残念ながらわたしの予想ならぬ妄想は外れていた。
ただしより悲惨な方向で。
赤原家はたしかに襲われたらしい。しかしそれは村長のところの架空の放蕩息子なんぞではなくて、先代村長のじじいと、その手下たちによって。
よもやの老いらくの恋が狂い咲き!
べつにわたしだってお年寄りが恋愛をしてはいけないだなんて言わない。
だが邪恋にトチ狂ったあげくに自分よりもずっと若い女性に懸想し、妄執するのはさすがにちがうでしょう。そんなのに執拗に狙われて追いかけ回されるだなんて、想像するだにゾッとする。
どうにか村を逃げ出したあと。
赤原弦が学生時代に懇意にしていた知己のところに家族を連れてあらわれたとき、彼の右腕は失われており、それはひどいあり様だったという。
代々宮司をしていたこともあり、それなりに伝手を持っていた赤原一家は、これを頼って各地を転々とするうちに、村が災禍に見舞われたことを知る。
ふつうであればこれでもう安心と気を抜くところ。だが赤原弦はちがった。
ずっと山間の奥にある村にて祭事にたずさわってきた一族だからこそわかる。人の持つ負の感情の恐ろしさ、醜さ、因業の根深さを。それはどこまでもどこまでも執拗に追いすがっては、からみついて離れようとしない。

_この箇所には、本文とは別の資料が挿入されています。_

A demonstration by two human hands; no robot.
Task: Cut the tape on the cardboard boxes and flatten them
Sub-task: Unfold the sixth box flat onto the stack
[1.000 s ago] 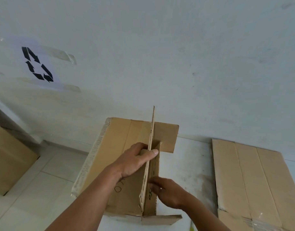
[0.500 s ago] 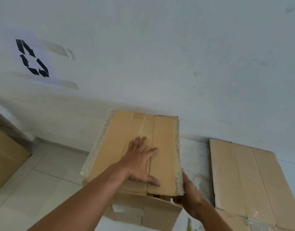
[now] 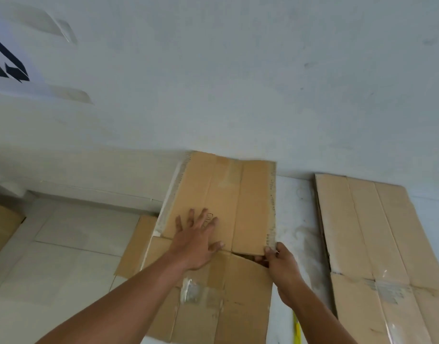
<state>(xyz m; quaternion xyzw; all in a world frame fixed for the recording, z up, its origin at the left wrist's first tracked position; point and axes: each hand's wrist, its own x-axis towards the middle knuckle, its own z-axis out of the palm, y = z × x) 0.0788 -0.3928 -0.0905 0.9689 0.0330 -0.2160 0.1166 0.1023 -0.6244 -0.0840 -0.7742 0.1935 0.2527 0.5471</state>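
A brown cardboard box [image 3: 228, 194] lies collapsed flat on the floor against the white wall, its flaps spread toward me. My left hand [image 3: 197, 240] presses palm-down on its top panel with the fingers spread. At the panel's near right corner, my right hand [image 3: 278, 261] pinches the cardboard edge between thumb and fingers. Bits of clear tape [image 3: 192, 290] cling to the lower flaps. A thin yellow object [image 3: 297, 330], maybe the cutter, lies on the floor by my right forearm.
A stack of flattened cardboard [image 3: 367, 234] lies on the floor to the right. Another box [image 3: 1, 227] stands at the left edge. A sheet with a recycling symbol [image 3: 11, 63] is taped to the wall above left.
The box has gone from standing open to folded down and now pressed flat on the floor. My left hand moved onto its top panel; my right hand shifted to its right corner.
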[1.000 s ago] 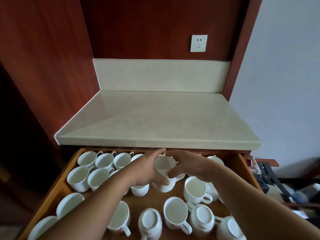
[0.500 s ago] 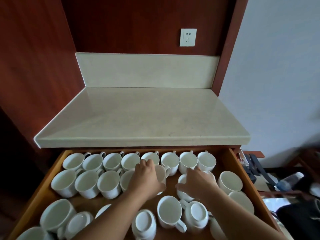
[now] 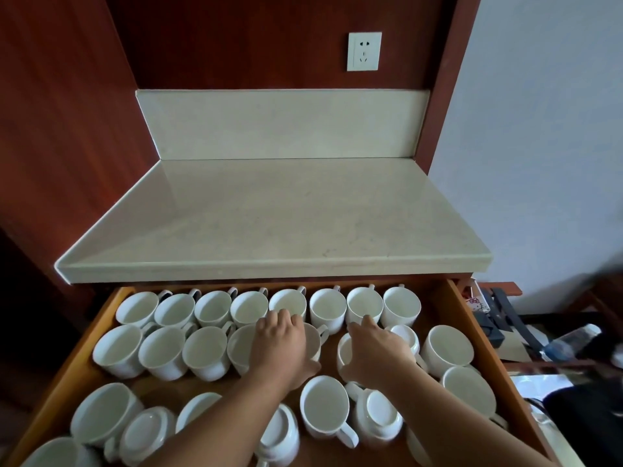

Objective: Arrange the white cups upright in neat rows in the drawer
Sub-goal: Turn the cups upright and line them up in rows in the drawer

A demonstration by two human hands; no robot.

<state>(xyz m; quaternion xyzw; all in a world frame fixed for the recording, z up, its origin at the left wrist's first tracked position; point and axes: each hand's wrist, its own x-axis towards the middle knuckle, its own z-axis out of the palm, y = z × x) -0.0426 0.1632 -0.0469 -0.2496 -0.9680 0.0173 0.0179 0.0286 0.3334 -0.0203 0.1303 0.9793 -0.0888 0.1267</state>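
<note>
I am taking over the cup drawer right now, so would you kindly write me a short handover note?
Left hand: grip on the fifth cup of the second row.
Right hand: grip on the neighbouring cup, not yet in line.
Done: back row of eight upright cups; four more cups upright at the left of the second row.
Left: finish the second row, turn over the upside-down cups near the front, then line up the loose ones in the drawer.
</note>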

いったん悪縁に見込まれると、これをふり払い断ち切るのは容易ではない。
このままでは妻や子どもたちにいかなる災いがおよぶことか。
そこで赤原弦は一計を案じた。
それはいったん夫婦の籍を抜き、各々が別の家に養子縁組し姓をかえ、別人となってからあらためて夫婦になるというもの。
でもこの計画はなかばで頓挫することになる。
離婚をして各々が養子縁組をすませたところで、腕のケガがもとで赤原弦が他界してしまったためである。
残された妻は幼子を抱えて途方にくれた。
これを励ましよく支えたのが最初に赤原弦が頼った知己の男。名前を伊藤孝史郎という。
やがて伊藤と残された妻は周囲の勧めもあって結ばれることになる。
「結、鈴の人の正体がわかったよ。伊藤高志、現在三十二歳で独身。でもって、二十歳過ぎに母親と死別してからは、義父との関係がぎくしゃくして家を飛び出しちまったらしいね。そこからは職と住まいを転々としているようだ」
「おぉ! ようやくたどりついた。っていっても、がんばってくれたのは稲荷総会だけど」
「まぁねえ。でもここから先はあたいと結の仕事だよ。もつれて、からんで、切れかけているえにしをしっかりつなげてやらないと」
「うん。じゃあ、さっそくその伊藤高志さんのところに行こうよ」
「あー、そうしたのは山々なんだけど、じつは……」
「じつは? 何よ、ずいぶんともったいつけるじゃない」
「どうやら伊藤高志は現在、相当にマズイ状況にあるようなんだよねえ」
「?」
どうにも歯切れの悪い生駒。
マズイ状況っていったいどの程度なのかしらん。
あっ、そういえば彼ってば急に沙耶さんの前から消えたっていってたけど、もしかしてソレが原因。ここにきてまだ何かあるの? いくらなんでもてんこ盛りが過ぎるでしょうに。
これまたヤバいニオイがぷんぷんにて、わたしはドキドキしながら生駒が次に発する言葉を待った。